Table of Contents

Grep with large pattern files

When I investigated the run times of grep -f related to large pattern files (with hundreds of lines and more) it became apparent that one can speed up grep by splitting up the pattern files into smaller chunks.

I tested this with GNU grep 2.5.3 on a machine with an Intel Xeon 2400 MHz CPU running Debian Lenny. grep -f with a pattern file of 1900 lines1) takes at least 72 seconds (with no match found).

$ TIMEFORMAT="%R seconds"
$ time grep -f pattern-file testmail_for_grep.txt
73.852 seconds

To speed things up, for instance, one can use split to split pattern-file into smaller chunks and run grep with each of them. Here is an example which uses chunks of 50 lines:

split -l 50 pattern-file pattern-file.split.
for CHUNK in pattern-file.split.* ; do
        grep -f "$CHUNK" testmail_for_grep.txt
rm pattern-file.split.*

Using the same pattern file as above (1900 lines) grep -f of all pattern files splitted with split -l 50 takes only about 1.1 second!

Optimal chunks

For the fun of it I tried to find the optimal size of chunks. I assume that it depends on a multitude of factors (such as the speed of your file system) but in this particular case I gained best results for chunks of about 20 lines. The run time for chunks of 20 lines was 0.70 seconds. I did the same tests with a similar pattern file of 900 lines. There, the optimal chunk size was about 20 lines, too.

Pattern by pattern

In the related bug report bug #16305: grep much less efficient ..., Levi Waldron suggested to use

for line in `cat patterns.txt`;do grep $line data.txt >> matches.txt;done

This won't work in general (it e.g. breaks when patterns contain spaces). However, a while loop using bash's read might do better (testmail_for_grep.txt being data.txt).

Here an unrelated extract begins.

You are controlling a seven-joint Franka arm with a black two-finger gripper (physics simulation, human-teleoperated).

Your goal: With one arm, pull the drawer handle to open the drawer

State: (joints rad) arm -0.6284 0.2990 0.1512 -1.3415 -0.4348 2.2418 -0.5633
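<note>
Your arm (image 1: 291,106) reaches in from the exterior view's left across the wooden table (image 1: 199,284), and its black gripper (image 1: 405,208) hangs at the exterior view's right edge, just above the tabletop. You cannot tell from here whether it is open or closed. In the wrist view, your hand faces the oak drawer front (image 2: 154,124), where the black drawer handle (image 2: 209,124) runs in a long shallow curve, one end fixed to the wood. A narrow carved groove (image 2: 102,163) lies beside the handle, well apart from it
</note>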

while read line ; do grep "$line" testmail_for_grep.txt ; done < pattern-file

The run time of this method was a bit more than 4 seconds for 1900 patterns. This is much slower than using split but in cases where one does not want to write temporary files it might come in handy. Note also that this method always scales linearly (in contrast to grep -f) which at least makes it easier to estimate run times of arbitrarily large pattern files.

Duplicates and nothing

BTW, grep does not check whether there are duplicate lines in your pattern file. If there are you might want to run it through sort -u or uniq first. Also, it does not check whether your input file is empty. Running my pattern file of 1900 lines over an empty file still took nearly 10 seconds ;-)

$ rm testmail_for_grep.txt ; touch testmail_for_grep.txt
$ time grep -f pattern-file testmail_for_grep.txt
9.879 seconds
The same as before.